# Required action
Only the pictures should be dropped; every line of the data must come back exactly as written.

# Collected material
##############################
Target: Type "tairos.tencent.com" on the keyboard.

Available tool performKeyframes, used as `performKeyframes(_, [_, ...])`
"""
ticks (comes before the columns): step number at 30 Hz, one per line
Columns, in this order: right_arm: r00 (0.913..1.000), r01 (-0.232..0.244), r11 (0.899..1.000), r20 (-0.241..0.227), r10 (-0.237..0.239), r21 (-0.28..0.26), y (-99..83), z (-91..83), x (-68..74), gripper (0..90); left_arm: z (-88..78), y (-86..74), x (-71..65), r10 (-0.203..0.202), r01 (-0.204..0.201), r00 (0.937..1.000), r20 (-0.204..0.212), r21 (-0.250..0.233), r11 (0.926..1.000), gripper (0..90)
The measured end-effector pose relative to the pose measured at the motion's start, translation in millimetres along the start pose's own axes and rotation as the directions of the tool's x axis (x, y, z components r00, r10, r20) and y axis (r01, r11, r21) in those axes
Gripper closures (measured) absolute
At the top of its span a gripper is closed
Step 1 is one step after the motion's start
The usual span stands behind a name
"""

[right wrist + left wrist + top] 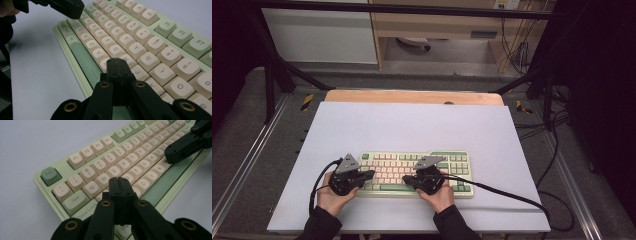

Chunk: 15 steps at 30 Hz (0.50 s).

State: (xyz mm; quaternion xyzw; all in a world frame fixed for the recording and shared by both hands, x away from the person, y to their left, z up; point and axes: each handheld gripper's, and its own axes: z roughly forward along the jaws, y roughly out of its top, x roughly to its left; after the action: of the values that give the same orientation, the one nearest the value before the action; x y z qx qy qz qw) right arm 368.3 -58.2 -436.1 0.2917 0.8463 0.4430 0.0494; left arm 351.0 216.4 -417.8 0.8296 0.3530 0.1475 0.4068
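A pale green keyboard (452,172) with cream and green keys lies near the front of the white table top. My left gripper (371,175) is over its left end, jaws pressed together with nothing between them. In the left gripper view its tips (119,180) hover just above the keyboard's (82,155) A and S keys. My right gripper (407,179) points left over the lower middle rows, also shut and empty. In the right gripper view its tips (116,61) sit near the H and B keys of the keyboard (140,37). Whether either tip touches a key I cannot tell.
The white table top (412,125) lies on a wooden table (412,96) inside a black metal frame (272,75). The right gripper's cable (512,196) trails across the surface to the right edge. More cables hang at the back right (517,50).
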Motion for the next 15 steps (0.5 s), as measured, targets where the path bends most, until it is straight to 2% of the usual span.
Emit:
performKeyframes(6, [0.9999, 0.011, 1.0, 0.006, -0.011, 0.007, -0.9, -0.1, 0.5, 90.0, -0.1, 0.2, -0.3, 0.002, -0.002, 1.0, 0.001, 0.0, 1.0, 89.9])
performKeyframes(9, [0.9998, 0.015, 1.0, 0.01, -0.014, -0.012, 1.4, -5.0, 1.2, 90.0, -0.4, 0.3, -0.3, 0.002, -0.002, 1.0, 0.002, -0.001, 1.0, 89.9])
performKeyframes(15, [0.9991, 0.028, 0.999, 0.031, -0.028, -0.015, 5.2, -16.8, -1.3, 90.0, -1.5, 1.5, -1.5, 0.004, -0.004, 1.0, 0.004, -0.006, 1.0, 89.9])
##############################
# Result of the exercise
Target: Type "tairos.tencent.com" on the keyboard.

Available tool performKeyframes, used as `performKeyframes(_, [_, ...])`
"""
ticks (comes before the columns): step number at 30 Hz, one per line
Columns, in this order: right_arm: r00 (0.913..1.000), r01 (-0.232..0.244), r11 (0.899..1.000), r20 (-0.241..0.227), r10 (-0.237..0.239), r21 (-0.28..0.26), y (-99..83), z (-91..83), x (-68..74), gripper (0..90); left_arm: z (-88..78), y (-86..74), x (-71..65), r10 (-0.203..0.202), r01 (-0.204..0.201), r00 (0.937..1.000), r20 (-0.204..0.212), r21 (-0.250..0.233), r11 (0.926..1.000), gripper (0..90)
The measured end-effector pose relative to the pose measured at the motion's start, translation in millimetres along the start pose's own axes and rotation as the directions of the tool's x axis (x, y, z components r00, r10, r20) and y axis (r01, r11, r21) in those axes
Gripper closures (measured) absolute
At the top of its span a gripper is closed
Step 1 is one step after the motion's start
The usual span stands behind a name
"""

[right wrist + left wrist + top] 

Chunk: 15 steps at 30 Hz (0.50 s).

State: (xyz mm; quaternion xyzw; all in a world frame fixed for the recording and shared by both hands, x away from the person, y to their left, z up; point and axes: each handheld gripper's, and its own axes: z roughly forward along the jaws, y roughly out of its top, x roughly to its left; after the action: of the values that give the same orientation, the one nearest the value before the action; x y z qx qy qz qw) right arm 368.3 -58.2 -436.1 0.2917 0.8463 0.4430 0.0494; left arm 351.0 216.4 -417.8 0.8296 0.3530 0.1475 0.4068
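A pale green keyboard (452,172) with cream and green keys lies near the front of the white table top. My left gripper (371,175) is over its left end, jaws pressed together with nothing between them. In the left gripper view its tips (119,180) hover just above the keyboard's (82,155) A and S keys. My right gripper (407,179) points left over the lower middle rows, also shut and empty. In the right gripper view its tips (116,61) sit near the H and B keys of the keyboard (140,37). Whether either tip touches a key I cannot tell.
The white table top (412,125) lies on a wooden table (412,96) inside a black metal frame (272,75). The right gripper's cable (512,196) trails across the surface to the right edge. More cables hang at the back right (517,50).
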Motion for the next 15 steps (0.5 s), as measured, targets where the path bends most, until it is straight to 2% of the usual span.
Emit:
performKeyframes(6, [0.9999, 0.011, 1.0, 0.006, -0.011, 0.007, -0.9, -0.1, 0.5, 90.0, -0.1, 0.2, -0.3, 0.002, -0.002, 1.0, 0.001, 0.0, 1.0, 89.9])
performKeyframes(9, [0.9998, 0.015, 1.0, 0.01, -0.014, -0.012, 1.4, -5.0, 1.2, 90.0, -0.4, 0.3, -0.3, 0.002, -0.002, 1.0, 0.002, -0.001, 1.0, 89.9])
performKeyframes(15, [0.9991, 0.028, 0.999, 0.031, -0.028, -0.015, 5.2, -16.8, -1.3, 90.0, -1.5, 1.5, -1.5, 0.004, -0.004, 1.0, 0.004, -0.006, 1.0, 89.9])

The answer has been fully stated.